Gokani: “His mom and I, we would send e-mails back and forth. Did you hear from him today? Have you gotten an e-mail yet? Haven’t heard from him in 24 hours, have you heard anything? You know, that kind of thing. … But the infantry division has a really good Web site, so I’d get on there and get the scoop on what was going on with the location he was at in Iraq.”
* What’s your day to day life like in Iraq?
“Usually, I see patients twice a day, Monday through Saturday. There were a lot of meetings. You just constantly go to meetings. As a brigade flight surgeon, you’re not just providing patient care, you’re an advisor to the brigade commander on the unit health status. We Medevac patients every now and then.
“[It’s] just a couple miles from the Tigris river. It’s not sand, it’s just fine dirt. The dirt gets in everything. In your computer, in your shoes, in your clothes. … It was about 115 tops when I got there [in August], but it had been a lot hotter than that before I got there. In the wintertime it gets below freezing at night.
“There’s just nothing to do but work.”
* How do you feel being over there and having Iraq be such a political issue here?
“I can’t really talk about it. Let me put it this way: I read Harpers, the Atlantic, and the Nation magazine. I listen to NPR. So, I’m a little bit different compared to my peers in the army. I’m a pretty typical lower Montgomery County person as far as that’s concerned. We’re not big fans of Fox News.”
* What is life stationed in Germany like?
“It’s nice. I’ve only been there for a few weeks, but it’s real nice. We found a house right in the middle of town. We can walk to the grocery store. We can walk to restaurants, walk to the shops. I think we’re more Europeans at heart. Recycling — it’s an obsession in Germany. Just not driving everywhere.
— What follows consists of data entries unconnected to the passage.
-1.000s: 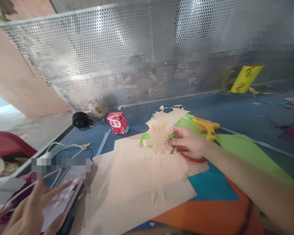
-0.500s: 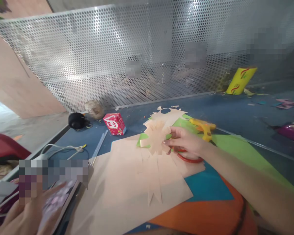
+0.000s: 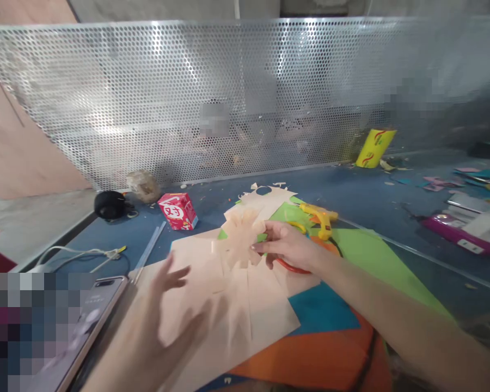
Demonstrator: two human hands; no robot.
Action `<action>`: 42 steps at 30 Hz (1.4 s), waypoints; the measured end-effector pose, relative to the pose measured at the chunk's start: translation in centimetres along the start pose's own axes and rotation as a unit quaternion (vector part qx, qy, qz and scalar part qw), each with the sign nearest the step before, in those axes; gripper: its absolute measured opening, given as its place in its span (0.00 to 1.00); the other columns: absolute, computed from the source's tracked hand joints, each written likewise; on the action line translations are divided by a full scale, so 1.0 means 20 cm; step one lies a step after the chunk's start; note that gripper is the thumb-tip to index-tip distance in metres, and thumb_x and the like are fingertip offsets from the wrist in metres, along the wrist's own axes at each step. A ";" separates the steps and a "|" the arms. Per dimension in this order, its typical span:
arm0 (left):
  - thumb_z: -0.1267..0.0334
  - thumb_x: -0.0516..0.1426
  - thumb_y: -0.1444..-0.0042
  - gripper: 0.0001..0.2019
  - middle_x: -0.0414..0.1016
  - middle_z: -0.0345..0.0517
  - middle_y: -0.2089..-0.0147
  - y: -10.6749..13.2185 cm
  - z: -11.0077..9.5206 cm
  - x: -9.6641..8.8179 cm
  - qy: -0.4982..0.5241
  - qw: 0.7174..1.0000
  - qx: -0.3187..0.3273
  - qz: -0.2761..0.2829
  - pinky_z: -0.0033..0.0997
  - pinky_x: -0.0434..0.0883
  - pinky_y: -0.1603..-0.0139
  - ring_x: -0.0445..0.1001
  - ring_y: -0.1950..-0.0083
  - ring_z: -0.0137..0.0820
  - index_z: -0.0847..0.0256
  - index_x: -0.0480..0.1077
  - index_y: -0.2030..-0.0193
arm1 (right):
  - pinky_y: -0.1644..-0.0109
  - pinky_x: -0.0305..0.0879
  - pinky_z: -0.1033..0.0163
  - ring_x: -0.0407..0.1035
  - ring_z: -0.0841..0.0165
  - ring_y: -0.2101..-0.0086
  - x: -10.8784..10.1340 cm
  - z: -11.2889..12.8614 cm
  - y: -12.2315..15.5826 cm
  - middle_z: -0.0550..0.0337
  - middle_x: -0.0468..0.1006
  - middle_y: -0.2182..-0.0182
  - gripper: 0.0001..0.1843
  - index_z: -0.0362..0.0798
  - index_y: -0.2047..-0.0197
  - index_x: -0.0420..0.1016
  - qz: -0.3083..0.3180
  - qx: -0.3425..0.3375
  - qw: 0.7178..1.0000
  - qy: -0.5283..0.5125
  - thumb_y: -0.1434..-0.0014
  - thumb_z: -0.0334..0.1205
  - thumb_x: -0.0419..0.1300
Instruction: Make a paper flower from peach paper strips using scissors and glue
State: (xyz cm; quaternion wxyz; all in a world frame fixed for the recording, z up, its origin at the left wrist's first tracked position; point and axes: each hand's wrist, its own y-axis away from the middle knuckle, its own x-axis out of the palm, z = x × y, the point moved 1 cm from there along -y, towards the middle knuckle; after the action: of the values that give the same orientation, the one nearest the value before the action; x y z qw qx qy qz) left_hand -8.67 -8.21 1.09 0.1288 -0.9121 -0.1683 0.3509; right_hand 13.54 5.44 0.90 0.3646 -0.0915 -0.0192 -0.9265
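Observation:
A cream paper flower (image 3: 240, 242) with strip-like petals and a ribbon-like tail is held at its right edge between the thumb and fingers of my right hand (image 3: 283, 245). My left hand (image 3: 163, 321) hovers above the cream paper sheets (image 3: 196, 272), fingers spread and slightly blurred, with nothing in it. Orange-handled scissors (image 3: 294, 268) lie partly hidden beneath my right hand. Just behind it rests a yellow glue gun (image 3: 322, 218). A phone (image 3: 93, 321) with its screen lit stands to the left of my left hand.
Clear glue sticks (image 3: 149, 250), a white cable (image 3: 77, 253) and a red drink carton (image 3: 178, 211) lie left. Blue (image 3: 322, 307), orange (image 3: 310, 359) and green sheets (image 3: 384, 261) spread right. A purple power strip (image 3: 459, 234) sits far right. A perforated metal screen (image 3: 228, 71) borders the table's back.
My left hand has left the phone and moved right over the cream sheets, fingers now spread. My right hand keeps its hold on the paper flower. The view has turned slightly right.

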 end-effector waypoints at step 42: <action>0.53 0.61 0.61 0.17 0.56 0.32 0.83 -0.36 -0.09 0.48 0.254 0.932 -0.160 0.206 0.21 0.52 0.82 0.57 0.82 0.20 0.61 0.60 0.80 | 0.66 0.64 0.62 0.69 0.64 0.69 0.01 -0.05 -0.01 0.58 0.75 0.73 0.11 0.47 0.72 0.72 -0.172 -0.002 0.964 0.202 0.56 0.45 0.64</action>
State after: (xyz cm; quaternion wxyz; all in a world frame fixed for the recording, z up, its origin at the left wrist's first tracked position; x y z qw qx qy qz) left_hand -2.39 1.96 -0.83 -0.0555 -0.9939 0.0075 0.0951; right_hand 13.20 5.37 0.03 0.1957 0.1012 0.0409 -0.9746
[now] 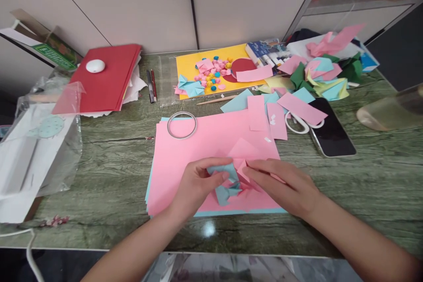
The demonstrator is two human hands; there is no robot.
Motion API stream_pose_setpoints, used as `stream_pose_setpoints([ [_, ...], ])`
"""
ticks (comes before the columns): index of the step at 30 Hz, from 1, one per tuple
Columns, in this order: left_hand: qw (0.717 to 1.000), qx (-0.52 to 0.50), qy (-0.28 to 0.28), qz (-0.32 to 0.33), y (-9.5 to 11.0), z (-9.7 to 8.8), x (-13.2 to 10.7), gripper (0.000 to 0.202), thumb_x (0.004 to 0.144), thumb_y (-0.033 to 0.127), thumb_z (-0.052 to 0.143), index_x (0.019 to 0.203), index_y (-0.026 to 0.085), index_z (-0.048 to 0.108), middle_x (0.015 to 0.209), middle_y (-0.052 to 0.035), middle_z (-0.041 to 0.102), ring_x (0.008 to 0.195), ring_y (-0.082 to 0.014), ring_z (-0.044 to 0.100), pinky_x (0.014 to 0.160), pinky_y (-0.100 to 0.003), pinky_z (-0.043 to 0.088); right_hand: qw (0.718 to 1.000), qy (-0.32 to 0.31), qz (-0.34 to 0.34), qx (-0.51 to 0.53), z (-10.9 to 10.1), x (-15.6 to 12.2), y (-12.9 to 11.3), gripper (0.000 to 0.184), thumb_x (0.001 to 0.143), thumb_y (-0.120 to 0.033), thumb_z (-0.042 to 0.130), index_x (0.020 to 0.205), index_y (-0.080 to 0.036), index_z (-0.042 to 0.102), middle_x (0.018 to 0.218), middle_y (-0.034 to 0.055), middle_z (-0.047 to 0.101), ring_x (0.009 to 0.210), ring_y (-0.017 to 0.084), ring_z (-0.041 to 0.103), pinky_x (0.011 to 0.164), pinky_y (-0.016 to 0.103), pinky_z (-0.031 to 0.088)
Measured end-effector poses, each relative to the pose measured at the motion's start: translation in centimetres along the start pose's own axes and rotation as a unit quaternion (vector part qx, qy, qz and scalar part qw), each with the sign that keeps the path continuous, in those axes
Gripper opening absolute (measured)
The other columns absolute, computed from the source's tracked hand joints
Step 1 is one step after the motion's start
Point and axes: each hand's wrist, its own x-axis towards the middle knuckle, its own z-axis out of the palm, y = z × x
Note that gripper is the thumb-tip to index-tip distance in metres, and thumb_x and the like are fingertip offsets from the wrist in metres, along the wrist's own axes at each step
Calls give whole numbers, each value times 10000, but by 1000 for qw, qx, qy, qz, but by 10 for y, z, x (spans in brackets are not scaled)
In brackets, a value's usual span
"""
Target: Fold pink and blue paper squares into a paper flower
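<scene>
Over a stack of pink paper sheets (pixel 194 154), both hands are on a folded paper piece (pixel 228 189) in light blue and pink. My left hand (pixel 201 180) pinches its blue part between thumb and fingers. From the other side, my right hand (pixel 287 185) has its fingers closed at the pink folds; its thumb is hidden. A roll of tape (pixel 181 125) lies on the upper left of the stack. Pink paper strips (pixel 256 112) overlap the stack's upper right corner. Just beyond them are white-handled scissors (pixel 297 125), partly under a pink strip.
A phone (pixel 333 130) lies right of the scissors, near a bottle (pixel 390 108). Behind, a yellow sheet (pixel 185 64) bears small paper balls, with folded paper pieces (pixel 325 75) to its right. A red folder (pixel 105 88) and a plastic bag (pixel 72 154) lie left.
</scene>
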Motion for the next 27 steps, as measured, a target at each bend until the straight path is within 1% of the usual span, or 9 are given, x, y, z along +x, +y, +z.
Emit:
stream_pose_setpoints([
  [2,1000,-6,1,-3,1,0,0,239,658,192,728,896,195,710,721,-17,697,569,-141,630,536,-254,517,999,-1,30,14,2,-1,0,310,851,-204,520,1145,-300,541,878,-14,690,693,157,653,598,264,535],
  [5,1000,-19,-7,-8,2,-1,0,248,654,178,731,899,202,709,728,-11,696,563,-129,629,514,-227,503,999,-8,45,26,2,2,-1,213,843,-222,536,1044,-281,576,830,-17,689,666,150,647,556,253,523],
  [9,999,-49,-9,-11,3,-2,1,275,650,147,727,916,215,708,743,-4,701,620,-126,633,566,-224,500,996,1,79,45,4,5,-2,115,827,-221,567,933,-260,589,776,-18,678,629,142,628,543,249,506],
  [13,998,-61,8,-13,6,-2,3,300,637,136,730,929,205,711,751,-9,703,661,-120,620,629,-226,485,998,26,35,36,9,2,-1,155,828,-174,565,967,-238,590,780,-14,662,629,123,602,583,248,484],
  [17,999,-53,4,-9,5,-1,4,312,649,160,727,957,206,703,841,-24,712,731,-139,625,693,-251,480,998,22,-60,-21,12,-1,4,228,804,-129,588,1016,-209,593,838,21,654,691,129,583,582,261,449],
  [19,999,-44,1,-5,3,-1,4,316,658,162,722,969,216,697,873,-22,709,759,-144,622,706,-253,475,995,21,-94,-38,12,-2,7,249,790,-126,604,1029,-195,589,844,29,646,708,128,575,580,261,440],
  [22,1000,-13,3,20,1,0,4,261,676,154,707,927,222,704,929,-17,698,833,-148,610,745,-245,467,992,21,-108,-56,13,-2,10,252,782,-110,609,1021,-186,586,837,30,637,723,124,567,605,260,447],
  [25,997,43,13,67,-1,0,5,226,695,143,686,906,223,703,980,-18,683,917,-158,592,784,-242,462,992,18,-113,-57,13,0,11,258,773,-87,610,1011,-182,579,826,30,634,724,123,556,603,257,445],
  [27,992,85,14,93,-1,-1,6,226,703,135,671,912,218,693,958,-23,679,908,-164,592,767,-246,470,991,16,-119,-60,13,1,11,270,760,-70,615,1006,-174,576,824,35,635,722,129,554,587,258,436],
])
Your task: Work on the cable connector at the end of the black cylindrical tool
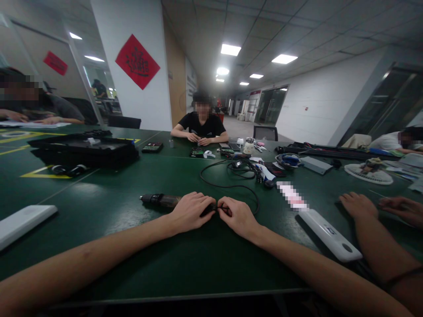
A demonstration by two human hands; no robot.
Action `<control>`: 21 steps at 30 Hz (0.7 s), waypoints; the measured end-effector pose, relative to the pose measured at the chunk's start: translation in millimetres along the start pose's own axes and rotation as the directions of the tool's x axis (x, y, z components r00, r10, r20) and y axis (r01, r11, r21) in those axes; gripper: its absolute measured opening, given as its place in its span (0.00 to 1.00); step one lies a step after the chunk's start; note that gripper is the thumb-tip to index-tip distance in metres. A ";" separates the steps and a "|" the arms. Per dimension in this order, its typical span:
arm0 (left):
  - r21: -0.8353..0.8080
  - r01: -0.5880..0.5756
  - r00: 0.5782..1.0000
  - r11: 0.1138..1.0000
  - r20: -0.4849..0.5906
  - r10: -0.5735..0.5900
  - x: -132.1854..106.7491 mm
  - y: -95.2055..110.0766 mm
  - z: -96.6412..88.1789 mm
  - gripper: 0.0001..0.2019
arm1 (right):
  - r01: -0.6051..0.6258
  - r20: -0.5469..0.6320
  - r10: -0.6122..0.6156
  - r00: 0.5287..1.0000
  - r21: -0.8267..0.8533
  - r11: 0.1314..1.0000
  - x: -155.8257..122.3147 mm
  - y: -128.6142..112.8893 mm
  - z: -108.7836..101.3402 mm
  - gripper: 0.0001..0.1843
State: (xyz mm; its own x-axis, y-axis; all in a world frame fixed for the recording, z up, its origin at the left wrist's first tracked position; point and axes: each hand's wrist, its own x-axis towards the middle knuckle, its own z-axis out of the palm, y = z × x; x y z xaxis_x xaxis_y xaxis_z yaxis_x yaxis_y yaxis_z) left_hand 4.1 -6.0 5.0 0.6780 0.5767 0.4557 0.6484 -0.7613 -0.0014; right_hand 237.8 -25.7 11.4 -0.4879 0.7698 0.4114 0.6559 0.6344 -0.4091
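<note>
On the green table lies a corded power tool [160,200], long and dark with a metal-tipped nose pointing left; it looks like an electric screwdriver or small grinder. My left hand [191,212] is wrapped over its rear body, hiding much of it. My right hand [238,216] pinches the black cord [256,199] close to the tool's tail end, with fingertips nearly meeting those of the left hand. From there the cord loops away to a coiled heap farther up the table. The exact joint between cord and tool is hidden by my fingers.
A white power strip [330,235] lies to the right, beside another person's hands [360,206]. A white oblong device [26,224] is at left, with a black tray [86,149] behind it. Across sits a person [201,125] among circuit boards. A white round fan part [368,172] lies far right.
</note>
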 end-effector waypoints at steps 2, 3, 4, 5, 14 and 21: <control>-0.023 -0.043 0.999 0.999 0.011 0.043 0.2 -0.1 -0.5 0.10 | -0.002 0.002 0.002 1.000 0.006 1.000 -0.2 -0.3 -0.4 0.06; -0.028 -0.045 0.999 0.999 0.014 0.045 0.4 -0.1 -0.6 0.09 | -0.003 0.006 0.003 1.000 0.008 1.000 -0.2 -0.5 -0.7 0.06; -0.026 -0.031 0.999 0.999 0.012 0.031 0.5 -0.1 -0.4 0.08 | -0.004 0.008 0.004 1.000 0.009 1.000 -0.2 -0.6 -1.0 0.06; -0.019 -0.006 1.000 1.000 0.005 0.006 0.6 0.0 0.0 0.08 | -0.005 0.010 0.005 1.000 0.008 1.000 -0.2 -0.7 -1.2 0.06; -0.031 -0.025 1.000 0.999 -0.012 0.025 -0.2 -1.3 0.5 0.09 | -0.003 0.001 0.003 1.000 -0.001 1.000 0.1 0.7 0.4 0.06; -0.050 -0.081 0.997 0.995 0.010 0.082 -0.3 -3.2 -0.8 0.10 | -0.007 0.010 0.006 1.000 0.006 1.000 -0.5 -0.9 -2.0 0.06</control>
State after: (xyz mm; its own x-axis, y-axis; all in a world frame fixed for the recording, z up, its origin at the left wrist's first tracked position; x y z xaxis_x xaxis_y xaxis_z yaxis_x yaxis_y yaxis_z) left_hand 1.6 -3.9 5.6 0.7320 0.5154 0.4455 0.5734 -0.8193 0.0058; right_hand 238.7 -26.8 13.2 -0.4893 0.7746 0.4007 0.6558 0.6297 -0.4164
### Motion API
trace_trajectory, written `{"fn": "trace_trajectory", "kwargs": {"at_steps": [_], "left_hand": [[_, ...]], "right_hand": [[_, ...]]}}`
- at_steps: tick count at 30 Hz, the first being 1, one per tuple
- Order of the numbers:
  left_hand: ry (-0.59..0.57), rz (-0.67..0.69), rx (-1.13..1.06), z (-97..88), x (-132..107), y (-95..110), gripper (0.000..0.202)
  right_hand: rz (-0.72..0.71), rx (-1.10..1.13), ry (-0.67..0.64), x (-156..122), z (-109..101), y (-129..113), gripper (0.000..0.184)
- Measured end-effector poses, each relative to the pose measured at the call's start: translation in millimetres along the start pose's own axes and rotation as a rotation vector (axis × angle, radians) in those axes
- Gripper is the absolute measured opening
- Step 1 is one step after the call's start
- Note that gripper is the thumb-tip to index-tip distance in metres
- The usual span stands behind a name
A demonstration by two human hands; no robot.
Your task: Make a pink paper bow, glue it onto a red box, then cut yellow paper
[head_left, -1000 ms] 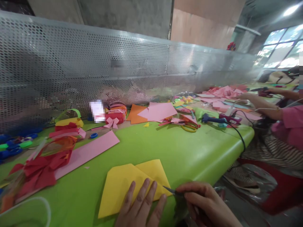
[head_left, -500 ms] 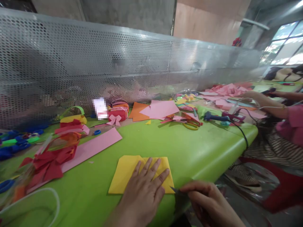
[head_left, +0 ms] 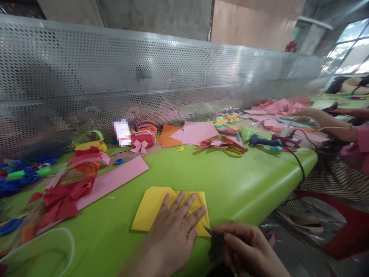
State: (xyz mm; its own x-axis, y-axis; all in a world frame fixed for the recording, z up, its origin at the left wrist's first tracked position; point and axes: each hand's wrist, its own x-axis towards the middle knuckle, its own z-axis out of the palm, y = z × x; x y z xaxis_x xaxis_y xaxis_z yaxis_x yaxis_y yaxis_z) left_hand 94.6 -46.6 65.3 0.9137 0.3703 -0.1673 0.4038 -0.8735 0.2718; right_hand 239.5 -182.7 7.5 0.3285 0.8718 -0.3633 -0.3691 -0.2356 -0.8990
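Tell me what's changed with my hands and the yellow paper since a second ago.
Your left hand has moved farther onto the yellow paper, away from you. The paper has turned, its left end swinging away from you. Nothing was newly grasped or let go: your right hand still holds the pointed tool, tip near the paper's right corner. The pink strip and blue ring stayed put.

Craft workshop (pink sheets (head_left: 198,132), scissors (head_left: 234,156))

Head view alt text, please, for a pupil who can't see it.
A left hand lies spread on yellow paper while the right hand holds a pointed tool at the paper's near right corner. Pink paper lies farther back on the green table.
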Motion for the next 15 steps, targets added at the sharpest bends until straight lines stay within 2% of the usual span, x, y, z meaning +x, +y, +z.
{"fn": "trace_trajectory", "kwargs": {"at_steps": [2,5,11,15], "left_hand": [[0.024,0.031,0.015,-2.0,0.1,-1.7,0.044],[0.050,0.048,0.033,0.6,0.6,-5.6,0.044],[0.073,0.047,-0.028,13.9,2.3,-9.5,0.044],[0.079,0.026,-0.025,16.7,3.8,-8.5,0.043]], "right_hand": [[-0.021,-0.015,0.005,0.2,3.0,1.1,0.041],[0.041,-0.022,0.011,0.8,8.5,2.4,0.043],[0.063,0.056,0.102,-2.5,17.1,-1.2,0.031],[0.027,0.078,0.142,-5.7,14.6,3.6,0.027]]}}
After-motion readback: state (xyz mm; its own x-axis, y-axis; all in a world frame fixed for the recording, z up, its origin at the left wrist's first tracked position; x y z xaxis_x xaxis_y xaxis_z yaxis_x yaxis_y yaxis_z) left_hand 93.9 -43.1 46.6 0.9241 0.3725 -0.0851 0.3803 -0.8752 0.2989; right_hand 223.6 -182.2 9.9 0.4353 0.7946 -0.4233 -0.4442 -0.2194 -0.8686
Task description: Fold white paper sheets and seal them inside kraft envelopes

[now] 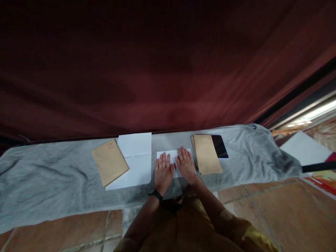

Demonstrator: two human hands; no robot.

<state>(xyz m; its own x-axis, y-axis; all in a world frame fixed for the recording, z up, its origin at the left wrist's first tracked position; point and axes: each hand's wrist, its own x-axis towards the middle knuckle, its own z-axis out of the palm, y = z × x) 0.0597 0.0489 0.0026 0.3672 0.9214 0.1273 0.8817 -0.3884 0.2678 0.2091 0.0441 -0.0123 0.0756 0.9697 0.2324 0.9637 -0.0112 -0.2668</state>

It’s nice because it’s in the heart of south central Germany, in the heart of Bavaria so the countryside is beautiful. … We’re exactly halfway between Munich and Frankfurt.
“I think there are people who feel like they’re isolated, who don’t really leave the bases too much. We’ll be doing most of our grocery shopping right there across the street instead of at the commissary. The irony is a lot of the products … most of the staples are less expensive than they are at the commissary.”
Gokani: “Since we live off base, we can experience the culture more. So I felt like I needed to learn the language. We’re going to be there for a couple of years. … If I can help it, I’d like to work off base, [but so far] the main thing we’ve seen there is the sausage factory. I don’t know what type of software testing they do there.”
* What happens from here?
“I don’t know. There’s all this realignment going on. … Both First Armored Division and first infantry division, which are the two big units in Europe — it’s very much up in the air as to what’s going to happen over the next few years. … I’ll probably stay in Europe until 2007. It would probably be at least two years before going back to Iraq. There are rumors that we could go to Afghanistan in about a year.”